PROBLEM DESCRIPTION: Word for word, transcribe the data below from the line with "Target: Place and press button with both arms" to the line with "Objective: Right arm", keeping both of those lines.

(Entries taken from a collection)
----
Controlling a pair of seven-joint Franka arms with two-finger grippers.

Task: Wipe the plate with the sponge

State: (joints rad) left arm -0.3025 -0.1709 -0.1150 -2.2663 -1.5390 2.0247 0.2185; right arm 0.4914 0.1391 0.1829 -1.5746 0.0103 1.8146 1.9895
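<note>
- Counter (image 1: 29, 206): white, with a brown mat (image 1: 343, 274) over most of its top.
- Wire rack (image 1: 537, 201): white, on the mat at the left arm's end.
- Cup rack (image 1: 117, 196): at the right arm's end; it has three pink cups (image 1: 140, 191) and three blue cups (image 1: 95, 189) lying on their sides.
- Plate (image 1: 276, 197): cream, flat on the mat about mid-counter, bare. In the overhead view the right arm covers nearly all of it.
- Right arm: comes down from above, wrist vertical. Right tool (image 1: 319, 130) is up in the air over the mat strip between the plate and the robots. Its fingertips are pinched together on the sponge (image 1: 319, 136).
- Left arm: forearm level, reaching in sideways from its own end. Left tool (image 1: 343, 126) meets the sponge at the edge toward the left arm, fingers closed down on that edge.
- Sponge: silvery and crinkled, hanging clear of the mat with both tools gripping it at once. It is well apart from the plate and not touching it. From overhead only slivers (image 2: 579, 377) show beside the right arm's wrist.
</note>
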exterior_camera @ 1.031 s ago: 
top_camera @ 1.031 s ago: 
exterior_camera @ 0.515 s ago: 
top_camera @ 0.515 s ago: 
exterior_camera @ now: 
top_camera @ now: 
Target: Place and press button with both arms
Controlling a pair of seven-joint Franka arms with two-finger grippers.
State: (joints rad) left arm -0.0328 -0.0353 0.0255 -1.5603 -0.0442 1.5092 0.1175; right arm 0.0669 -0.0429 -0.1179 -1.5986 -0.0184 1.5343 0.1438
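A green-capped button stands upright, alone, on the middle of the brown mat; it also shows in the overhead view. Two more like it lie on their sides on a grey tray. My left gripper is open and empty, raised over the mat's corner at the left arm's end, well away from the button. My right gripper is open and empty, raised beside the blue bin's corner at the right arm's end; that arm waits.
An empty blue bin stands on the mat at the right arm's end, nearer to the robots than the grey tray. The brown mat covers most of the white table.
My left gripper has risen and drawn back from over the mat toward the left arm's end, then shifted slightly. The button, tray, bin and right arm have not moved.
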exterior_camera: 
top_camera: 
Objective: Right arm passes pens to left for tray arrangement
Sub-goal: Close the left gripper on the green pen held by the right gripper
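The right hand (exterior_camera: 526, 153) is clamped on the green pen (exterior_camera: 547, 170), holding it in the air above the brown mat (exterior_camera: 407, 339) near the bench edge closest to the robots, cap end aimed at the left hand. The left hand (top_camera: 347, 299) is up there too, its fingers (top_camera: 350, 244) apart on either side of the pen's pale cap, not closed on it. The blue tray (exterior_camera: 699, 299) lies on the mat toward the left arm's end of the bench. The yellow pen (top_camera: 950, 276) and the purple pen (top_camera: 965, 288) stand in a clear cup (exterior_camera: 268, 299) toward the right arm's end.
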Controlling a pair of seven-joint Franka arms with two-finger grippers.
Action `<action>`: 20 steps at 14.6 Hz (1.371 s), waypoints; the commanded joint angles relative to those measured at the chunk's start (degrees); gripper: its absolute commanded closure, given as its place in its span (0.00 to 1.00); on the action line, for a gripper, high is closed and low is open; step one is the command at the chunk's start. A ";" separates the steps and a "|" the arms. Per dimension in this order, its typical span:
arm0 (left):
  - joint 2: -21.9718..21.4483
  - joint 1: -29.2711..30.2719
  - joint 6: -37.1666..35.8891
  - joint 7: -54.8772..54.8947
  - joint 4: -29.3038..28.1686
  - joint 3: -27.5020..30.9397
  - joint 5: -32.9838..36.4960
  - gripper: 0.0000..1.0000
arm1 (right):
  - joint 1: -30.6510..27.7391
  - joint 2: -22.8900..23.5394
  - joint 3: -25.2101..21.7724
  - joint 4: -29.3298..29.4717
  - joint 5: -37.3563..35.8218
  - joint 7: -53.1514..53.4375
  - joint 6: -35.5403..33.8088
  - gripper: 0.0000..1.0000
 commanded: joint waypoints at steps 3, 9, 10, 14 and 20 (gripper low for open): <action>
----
TASK SOLUTION:
Target: Place and press button with both arms
Controlling a pair of seven-joint Franka arms with two-finger grippers.
State: (joints rad) left arm -0.0328 -0.0353 0.0255 -1.5603 -0.0442 1.5092 0.1175; right arm 0.0669 -0.0429 -0.1179 -1.5986 -0.0184 1.5343 0.1438
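A green-capped button stands upright, alone, on the middle of the brown mat; it also shows in the overhead view. Two more like it lie on their sides on a grey tray. My left gripper is open and empty, raised over the mat's corner at the left arm's end, well away from the button. My right gripper is open and empty, raised beside the blue bin's corner at the right arm's end; that arm waits.
An empty blue bin stands on the mat at the right arm's end, nearer to the robots than the grey tray. The brown mat covers most of the white table.
My left gripper has risen and drawn back from over the mat toward the left arm's end, then shifted slightly. The button, tray, bin and right arm have not moved.
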exterior_camera: 
top_camera: 
Objective: Right arm passes pens to left for tray arrangement

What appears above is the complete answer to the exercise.